More recently I picked up one of Alexis de Tocqueville‘s lesser known works: Memoirs on Pauperism. De Tocqueville, writing ca. 1835, had insight into the causes and perpetuation of poverty that seems so relevant to our current world, I still find it frustrating that his work has not risen to more fame and has not had more influence on the subsequent development of aid programs and economic policy. De Tocqueville makes an observation of one of the first government “poor laws” which was instituted by the Justices of the Peace of Berkshire meeting at Spleenhamland in 1795. He notes that if one observes poverty levels before and after the institution of this government policy to assist the poor, poverty actually became worse following the law than prior to. He also writes in detail on other long term effects (decrease in productivity, lower wages, higher food prices, etc.) which he sees as being prompted by poor laws resulting in a sense of dependency on and even entitlement to government aid. He describes a perpetuating cycle of poverty that worsens when people lose motivation. In de Tocqueville’s perspective, it seems that when there are multiple ways to solve a problem, the best way is through community collaboration —having a dependency on neighbors whom one feels responsible to “pay back” and which is an unreliable form of consistent aid (only turned to in crisis). The government, because distanced from the community, fosters a sense of dependency which can lead to lower levels of motivation to resist government charity as opposed to charity from neighbors. Lack of motivation leads to the perpetuation of poverty that de Tocqueville observed in terms of lowered productivity which in turn leads to higher prices and lower wages.

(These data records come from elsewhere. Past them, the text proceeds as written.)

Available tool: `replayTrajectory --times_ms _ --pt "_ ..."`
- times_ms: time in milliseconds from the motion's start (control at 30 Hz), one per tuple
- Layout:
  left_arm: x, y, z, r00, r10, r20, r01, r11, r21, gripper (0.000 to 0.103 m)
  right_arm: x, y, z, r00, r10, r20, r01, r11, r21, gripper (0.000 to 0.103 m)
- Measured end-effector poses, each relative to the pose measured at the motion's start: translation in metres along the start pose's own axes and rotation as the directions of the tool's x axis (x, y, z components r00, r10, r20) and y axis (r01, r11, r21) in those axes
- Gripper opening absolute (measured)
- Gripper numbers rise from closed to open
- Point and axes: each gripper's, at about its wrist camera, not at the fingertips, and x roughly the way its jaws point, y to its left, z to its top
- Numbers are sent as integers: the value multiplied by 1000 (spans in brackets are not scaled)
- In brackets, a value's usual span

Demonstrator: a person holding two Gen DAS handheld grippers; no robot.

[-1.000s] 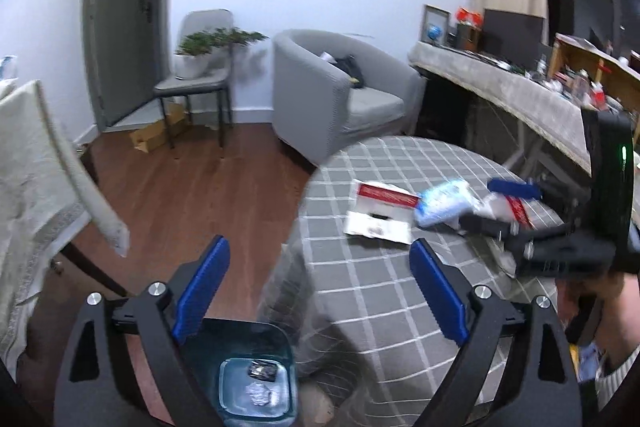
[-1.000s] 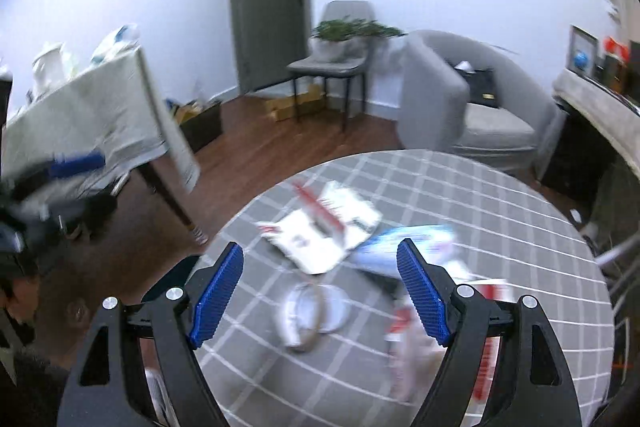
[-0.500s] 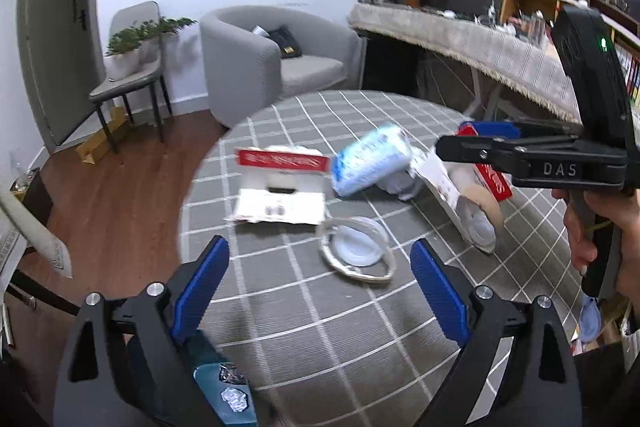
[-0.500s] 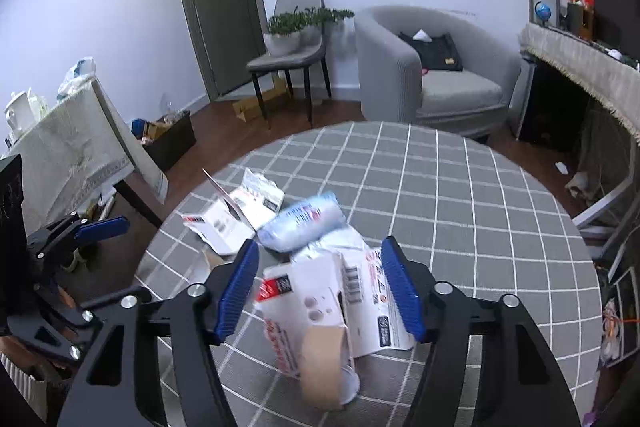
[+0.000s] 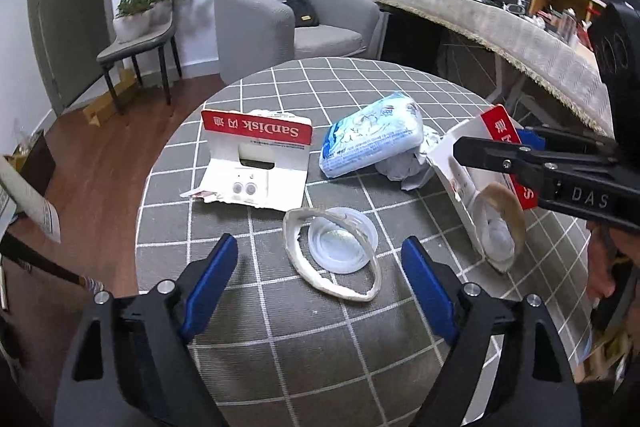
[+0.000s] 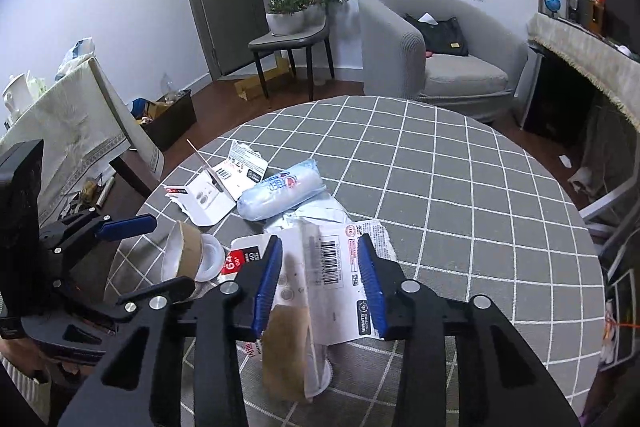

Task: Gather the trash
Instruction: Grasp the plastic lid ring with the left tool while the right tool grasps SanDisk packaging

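Trash lies on a round table with a grey checked cloth [image 5: 360,87]. My left gripper [image 5: 320,279] is open, its blue pads either side of a flattened cardboard tape ring [image 5: 332,259] with a clear plastic lid [image 5: 342,241] inside it. My right gripper [image 6: 318,279] straddles a white and red card package [image 6: 332,259] and a brown tape core [image 6: 286,355], jaws narrowed around them; it also shows in the left wrist view [image 5: 516,151]. A blue tissue pack [image 5: 372,135] and an open SanDisk card [image 5: 256,155] lie behind.
A crumpled paper [image 5: 404,163] sits beside the tissue pack. A grey armchair [image 5: 288,23], a chair with a plant [image 5: 140,35] and a long covered counter [image 5: 500,31] stand beyond the table. A cloth-covered table [image 6: 72,119] is at the left.
My left gripper has moved in over the table toward the tape ring and lid; the bin has left its view. My right gripper has narrowed around the card package and tape core.
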Motion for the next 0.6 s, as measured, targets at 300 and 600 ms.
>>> replayTrajectory --times_ms 300,600 --pt "6 -3 -2 1000 4 -27 -5 1000 -22 53 -3 6 2 999 38 0 -38 999 -24 6" --pt "1 -1 -2 1000 9 -2 -9 999 -34 50 -10 16 7 997 72 39 -71 997 -33 2"
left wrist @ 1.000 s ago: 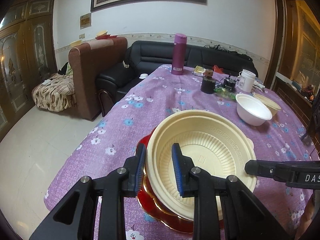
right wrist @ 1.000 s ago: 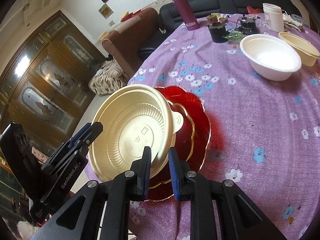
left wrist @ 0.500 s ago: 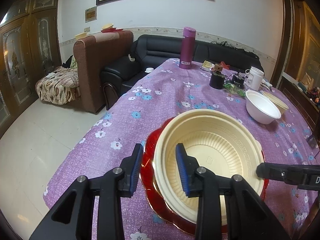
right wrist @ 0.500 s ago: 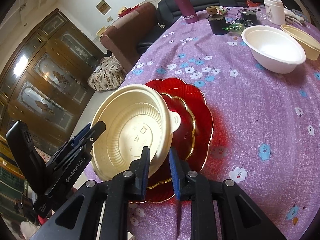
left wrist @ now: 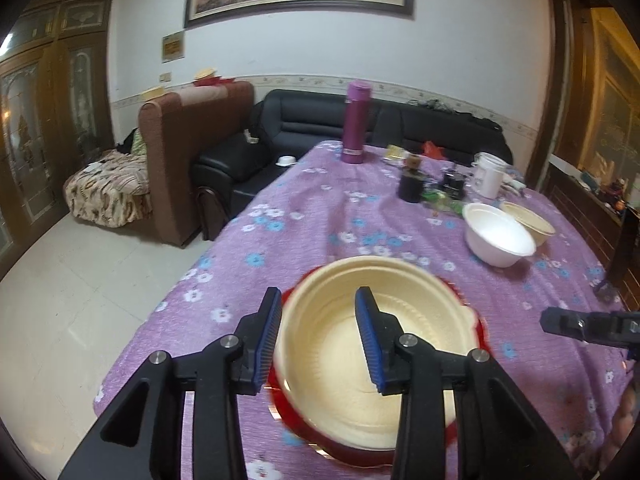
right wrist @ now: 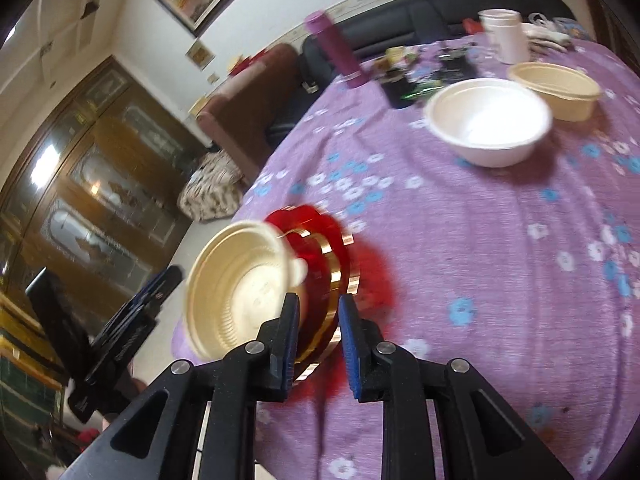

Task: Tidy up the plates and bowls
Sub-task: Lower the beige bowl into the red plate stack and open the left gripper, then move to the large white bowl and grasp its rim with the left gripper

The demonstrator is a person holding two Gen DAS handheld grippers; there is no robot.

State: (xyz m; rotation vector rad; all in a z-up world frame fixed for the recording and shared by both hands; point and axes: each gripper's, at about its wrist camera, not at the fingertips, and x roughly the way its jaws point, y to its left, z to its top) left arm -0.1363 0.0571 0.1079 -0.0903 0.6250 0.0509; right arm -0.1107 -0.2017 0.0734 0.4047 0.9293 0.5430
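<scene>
A cream ribbed bowl point(left wrist: 420, 320) lies in a red scalloped plate with a gold rim point(left wrist: 348, 454) at the near edge of the table. My left gripper point(left wrist: 319, 308) straddles the bowl's near left rim. Its jaws are opening and the inner pad stands clear of the wall. In the blurred right wrist view, the bowl point(right wrist: 236, 280) and plate point(right wrist: 332, 248) show beyond my right gripper point(right wrist: 319, 304). That gripper is narrowly open with nothing pressed between its pads. From the left wrist view, the right gripper point(left wrist: 560, 324) is apart from the plate, to its right.
A white bowl point(left wrist: 498, 240) and a second cream bowl point(left wrist: 528, 220) stand at the far right of the purple flowered cloth point(left wrist: 320, 220). Behind them are a white mug point(left wrist: 488, 174), a purple flask point(left wrist: 356, 124) and small dark items. The table edge drops away on the left.
The left jaws have widened and let go of the bowl's rim, and the bowl now lies level in the plate. The right gripper has drawn back from the plate's edge.
</scene>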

If this is the case, and our efforts to end poverty may be better if prompted by community efforts rather than government, I think more of us need to volunteer. We need to help the people just outside our backyards. We can donate money to organizations overseas and watch on the news the exotic problems of developing nations, but that keeps us blinded from the problems here. We have a growing number of neglected infectious diseases which can be taken as a crude measurement for what I see as the largest neglected epidemic we have in this country: American poverty. What are we going to do about it?